Setup prerender on webpack with prerender-spa-plugin, Part 2

Setup prerender on webpack with prerender-spa-plugin, Part 2

In the previous article I described the initial setup for prerender-spa-plugin webpack plugin. However, during setting up and complicating a prerender, there are various issues. Some of them I would like to describe in this article

Default index.html

Let say we have pages, which are not in the prerender routes list for some reason. For example, pages which are visible only for logged in users or ones that are not needed for crawlers, etc. For those pages, the server will return the prerender file for the home page, which is not good. We need to return the initial HTML file which is generated during the webpack build for such pages. It can be resolved like this:
Prerender for the home page stays in index.html file but initial HTML will be saved as i.html file and configures the server that it returns this file as a fallback in a case when there is no prerender for this route.

Here is the webpack settings:

const path = require('path');
const PrerenderSPAPlugin = require('prerender-spa-plugin');

module.exports = {
 chainWebpack: config => {
   config.plugin('html').tap(args => {
     args[0].filename = process.env.WEBPACK_DEV_SERVER ? 'index.html' : 'i.html';
     return args
 configureWebpack: {
   plugins: [
     new PrerenderSPAPlugin({
       indexPath: path.resolve('dist/i.html'),
       staticDir: path.resolve('dist'),
       routes: ['/', '/a', '/b'],

Here is what’s new in the configuration: chainWebpack section changed HTML plugin to save main HTML file with i.html name (but not in webpack dev server mode) In the prerender configuration, set the source of the initial HTML file as indexPath parameter

The webpack configuration is ready but the server settings need to be changed as well. Here is an example of a part of the express.js server configuration which solves this problem:

app.get('/*', (req, res) => {
 res.sendFile(__dirname + '/dist/i.html');

Google Tag Manager And All His Friends

If you use Google Tag Manager in your site, you can see double the tags issues in prerendered pages. This may be because GTM added tags during prerender and the second time when the user opens the prerendered page in his browser.
To resolve this issue, we need to add more to the prerender configuration:

// ...
renderer: new PrerenderSPAPlugin.PuppeteerRenderer({
 injectProperty: '__prerender',
 inject: {},
// ...

Renderer option: set renderer the same as default (Puppeteer), but now we can change the settings.
So we set injectProperty to inject properties inject (empty object for now in our case) to the global variable window. This injection can be used in JS code in any place to identify prerender. Then add to tag GTM in HTML template in one line of code:

<!-- Google Tag Manager -->
   if (window.__prerender) return; // <---- hey, relax, it’s prerender
// ...

We can use skipThirdPartyRequests option, then all third-party requests will be blocked during prerender, but it is quite unreliable and can lead to unwanted results such as blocked requests to microservices, reject to fetch styles, or scripts.

Async Components Scripts

Asynchronous components can significantly decrease the time it takes to open the first page because part of the code split from the main thread execution by detaching the components code from the main bundle to separated files. It is easy to implement but can produce additional issues for prerender.
In my simple app, I implement dynamic component loading by simply changing one line
import PageHome from './components/PageHome';
… to …
const PageHome = () => import(/* webpackChunkName: 'PageHome' */ './components/PageHome');
for all route components.

That is all that is needed to load the page component on demand.
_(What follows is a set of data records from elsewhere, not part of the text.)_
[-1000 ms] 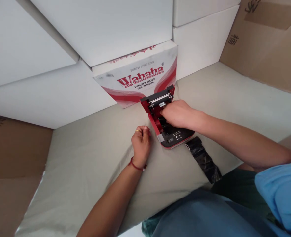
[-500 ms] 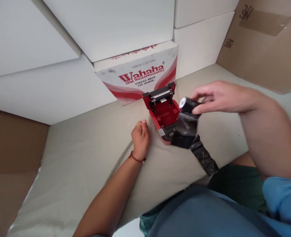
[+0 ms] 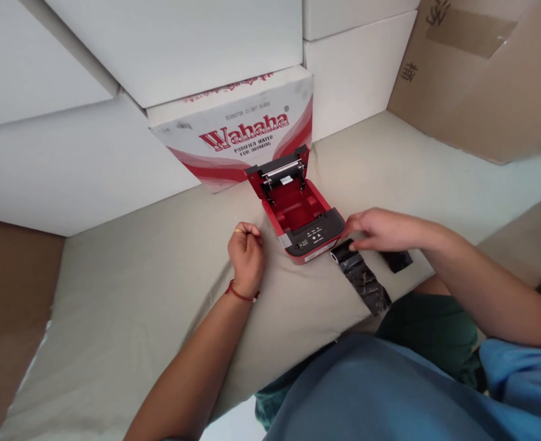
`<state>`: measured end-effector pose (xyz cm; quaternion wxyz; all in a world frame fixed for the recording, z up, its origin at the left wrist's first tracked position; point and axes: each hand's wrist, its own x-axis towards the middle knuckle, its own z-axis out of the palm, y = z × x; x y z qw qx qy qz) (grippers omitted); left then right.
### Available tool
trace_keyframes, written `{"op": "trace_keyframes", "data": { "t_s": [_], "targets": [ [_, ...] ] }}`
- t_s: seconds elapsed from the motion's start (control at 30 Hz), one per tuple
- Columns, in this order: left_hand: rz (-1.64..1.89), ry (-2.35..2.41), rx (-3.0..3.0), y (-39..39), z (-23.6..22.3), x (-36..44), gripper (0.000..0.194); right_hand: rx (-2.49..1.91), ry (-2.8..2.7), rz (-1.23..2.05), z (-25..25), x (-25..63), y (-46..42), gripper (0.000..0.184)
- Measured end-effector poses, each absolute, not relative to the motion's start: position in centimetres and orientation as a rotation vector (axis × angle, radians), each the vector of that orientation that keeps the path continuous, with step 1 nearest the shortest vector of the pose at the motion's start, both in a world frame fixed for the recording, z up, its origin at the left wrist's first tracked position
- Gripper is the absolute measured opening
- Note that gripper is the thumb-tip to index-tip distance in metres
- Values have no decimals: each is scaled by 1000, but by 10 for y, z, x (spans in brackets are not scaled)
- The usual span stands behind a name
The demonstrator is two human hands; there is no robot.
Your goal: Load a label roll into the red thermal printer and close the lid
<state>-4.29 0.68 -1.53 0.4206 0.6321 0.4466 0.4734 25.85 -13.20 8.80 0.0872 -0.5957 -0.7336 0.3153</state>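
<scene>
My left hand (image 3: pixel 246 254) rests on the cloth-covered surface, its fingers curled shut with nothing visible in them. To its right stands a red and black printer (image 3: pixel 314 236), lid raised and red compartment bare. At the printer's near right corner my right hand (image 3: pixel 374 228) has its thumb and fingertips closed about the far end of a black ribbon roll (image 3: pixel 343 251), which lies on the cloth with a white core showing. A wrinkled black strip runs from this roll toward my body. Another black piece (image 3: pixel 398 262) lies partly hidden under my right wrist.
Behind the printer leans a Wahaha water carton (image 3: pixel 247 131). White boxes (image 3: pixel 220 43) are stacked along the back. A brown cardboard box (image 3: pixel 475 73) stands at the far right, and another brown cardboard panel (image 3: pixel 18 275) is at the left.
The black roll held in the air is no longer raised. My right hand has come down to the roll beside the printer, and a black piece now lies under the wrist. My left hand stays put.
</scene>
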Motion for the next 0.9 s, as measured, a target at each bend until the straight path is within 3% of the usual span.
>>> {"op": "trace_keyframes", "data": {
  "t_s": [0.17,0.33,0.47,0.6,0.73,0.9],
  "targets": [
    [1088,1130,1582,3,-12,-45,11,-1775,-2334,928,90,245,-155,39],
    [1047,1121,1578,1,-9,-44,10,-1309,-2348,1309,162,266,-151,33],
    [1078,1105,1609,-2,-7,-43,10,-1588,-2368,756,192,241,-105,35],
    [1211,1111,1688,-8,-1,-44,15,-2037,-2431,270,168,187,-61,30],
    [1455,1053,1867,-26,11,-46,15,-2175,-2484,199,149,157,-43,28],
    [1578,554,2487,-54,22,-44,41,-2244,-2449,256,152,151,-35,33]
  ]
}}
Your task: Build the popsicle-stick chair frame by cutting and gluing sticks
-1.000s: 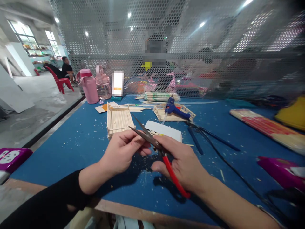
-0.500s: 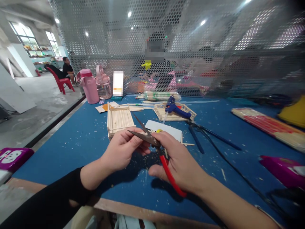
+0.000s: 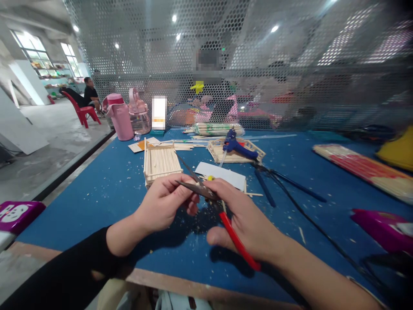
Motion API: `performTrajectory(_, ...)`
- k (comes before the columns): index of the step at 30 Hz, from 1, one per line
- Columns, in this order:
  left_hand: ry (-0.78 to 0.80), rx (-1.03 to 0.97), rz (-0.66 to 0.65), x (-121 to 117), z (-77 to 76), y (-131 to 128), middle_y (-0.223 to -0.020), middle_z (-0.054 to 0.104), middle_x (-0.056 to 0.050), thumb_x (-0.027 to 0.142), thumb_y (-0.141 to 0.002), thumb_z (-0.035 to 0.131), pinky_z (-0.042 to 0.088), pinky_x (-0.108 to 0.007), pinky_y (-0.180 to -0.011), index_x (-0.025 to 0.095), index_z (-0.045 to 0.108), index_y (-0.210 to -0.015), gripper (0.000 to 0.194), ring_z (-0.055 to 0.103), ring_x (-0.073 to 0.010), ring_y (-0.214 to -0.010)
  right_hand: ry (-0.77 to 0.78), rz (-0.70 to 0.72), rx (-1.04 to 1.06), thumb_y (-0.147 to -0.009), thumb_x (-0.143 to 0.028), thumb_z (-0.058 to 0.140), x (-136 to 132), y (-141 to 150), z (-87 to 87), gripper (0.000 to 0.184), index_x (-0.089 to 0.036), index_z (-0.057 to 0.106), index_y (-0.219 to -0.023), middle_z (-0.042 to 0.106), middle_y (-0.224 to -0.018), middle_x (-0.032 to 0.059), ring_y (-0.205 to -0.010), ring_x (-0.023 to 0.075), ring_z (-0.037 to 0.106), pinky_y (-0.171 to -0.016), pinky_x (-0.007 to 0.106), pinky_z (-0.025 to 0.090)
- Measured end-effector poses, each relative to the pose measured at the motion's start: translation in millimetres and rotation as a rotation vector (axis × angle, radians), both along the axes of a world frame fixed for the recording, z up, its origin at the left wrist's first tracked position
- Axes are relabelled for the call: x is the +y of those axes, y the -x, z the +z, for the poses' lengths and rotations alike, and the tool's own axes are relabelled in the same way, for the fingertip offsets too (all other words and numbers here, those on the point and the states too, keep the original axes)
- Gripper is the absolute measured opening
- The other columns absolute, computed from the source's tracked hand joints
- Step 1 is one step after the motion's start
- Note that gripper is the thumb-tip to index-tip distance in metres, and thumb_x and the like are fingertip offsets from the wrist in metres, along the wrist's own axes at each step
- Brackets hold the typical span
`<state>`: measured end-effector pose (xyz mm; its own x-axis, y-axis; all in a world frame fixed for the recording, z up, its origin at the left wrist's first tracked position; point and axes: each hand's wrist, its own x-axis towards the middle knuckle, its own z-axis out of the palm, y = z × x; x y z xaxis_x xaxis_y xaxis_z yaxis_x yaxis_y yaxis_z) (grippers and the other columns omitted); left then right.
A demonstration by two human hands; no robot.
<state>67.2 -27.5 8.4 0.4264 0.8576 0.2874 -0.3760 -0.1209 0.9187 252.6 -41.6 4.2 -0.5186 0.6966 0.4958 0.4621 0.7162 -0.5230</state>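
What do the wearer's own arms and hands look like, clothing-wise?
Left arm: black long sleeve reaching near the wrist, with what may be a small hole by the cuff. Right forearm: mostly bare. Left hand and right hand: ungloved, no rings visible.

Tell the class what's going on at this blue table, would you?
A person is working with scissors. The right hand holds them with the blades parted, close to the fingertips of the left hand; whatever those fingers pinch is too small to make out. Just beyond the left hand, on the table, stands a tray made of sticks. Farther back, a glue gun lies across another stick piece.
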Motion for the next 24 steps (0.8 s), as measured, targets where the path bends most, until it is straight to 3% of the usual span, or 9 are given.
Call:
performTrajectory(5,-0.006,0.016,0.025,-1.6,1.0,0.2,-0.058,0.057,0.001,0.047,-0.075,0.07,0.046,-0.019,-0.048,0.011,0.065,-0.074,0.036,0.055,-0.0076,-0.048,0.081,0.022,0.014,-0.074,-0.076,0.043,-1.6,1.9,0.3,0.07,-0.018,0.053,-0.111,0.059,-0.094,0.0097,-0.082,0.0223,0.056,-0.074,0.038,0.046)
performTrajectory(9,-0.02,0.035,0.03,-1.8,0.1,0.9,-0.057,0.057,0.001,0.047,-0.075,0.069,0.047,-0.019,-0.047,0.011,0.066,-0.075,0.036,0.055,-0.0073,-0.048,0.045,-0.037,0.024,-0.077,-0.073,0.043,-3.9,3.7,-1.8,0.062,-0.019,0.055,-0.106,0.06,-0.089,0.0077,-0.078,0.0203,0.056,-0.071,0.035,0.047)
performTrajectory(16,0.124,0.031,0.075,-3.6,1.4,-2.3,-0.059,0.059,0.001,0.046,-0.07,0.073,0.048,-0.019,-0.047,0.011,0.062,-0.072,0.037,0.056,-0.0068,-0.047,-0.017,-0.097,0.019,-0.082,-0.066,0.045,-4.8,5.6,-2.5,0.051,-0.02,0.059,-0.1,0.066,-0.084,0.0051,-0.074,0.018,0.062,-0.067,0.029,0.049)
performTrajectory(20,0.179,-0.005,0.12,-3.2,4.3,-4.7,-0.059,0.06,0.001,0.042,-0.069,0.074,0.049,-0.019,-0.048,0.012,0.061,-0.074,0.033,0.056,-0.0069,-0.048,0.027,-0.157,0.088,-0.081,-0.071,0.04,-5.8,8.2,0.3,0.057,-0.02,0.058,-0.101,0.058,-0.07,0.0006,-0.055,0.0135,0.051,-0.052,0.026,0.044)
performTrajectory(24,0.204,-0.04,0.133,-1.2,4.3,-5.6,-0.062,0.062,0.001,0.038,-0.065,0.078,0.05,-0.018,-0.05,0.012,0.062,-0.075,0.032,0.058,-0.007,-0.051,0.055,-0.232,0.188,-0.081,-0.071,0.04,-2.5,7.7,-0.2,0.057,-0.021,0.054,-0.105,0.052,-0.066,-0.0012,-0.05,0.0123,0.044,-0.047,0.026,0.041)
// Comment webpackChunkName- needed to set name of the separated file

During prerender in the HTML DOM page, component files will be added as script tags. To avoid double parsing and running those files we need to delete it from prerender files. For this, we can use the postProccess prerender plugin option. It should be a function that takes a prerendered page’s context with an HTML snapshot as a string.

postProcess(context) {
 const regEx = /<script.*?src="?\/js\/(?!chunk-vendors|app).*?<\/script>/;
 context.html = context.html.replace(regEx, '');
 return context;

Here we removed script tags except app and chunk-vendors by using regex and the replace method of string. Now the HTML files are more clear.

Waiting For All Data

If your app gets some data from the server by AJAX request, you probably want to have this data in the prerender file. To make prerender wait for that, you can use the renderAfterDocumentEvent property.

renderer: new PrerenderSPAPlugin.PuppeteerRenderer({
 injectProperty: '__prerender',
 inject: {},
 renderAfterDocumentEvent: 'render-ready',

Then you need to trigger that event somewhere in your app.
document.dispatchEvent(new Event('render-ready'))
It can be a page component’s mounted hook or somewhere in the router dependency manager - wherever in the app when all data and DOM are ready.

This article explains the basic setup webpack for using prerender-spa-plugin. There are more settings that you can check on github page to use for your needs.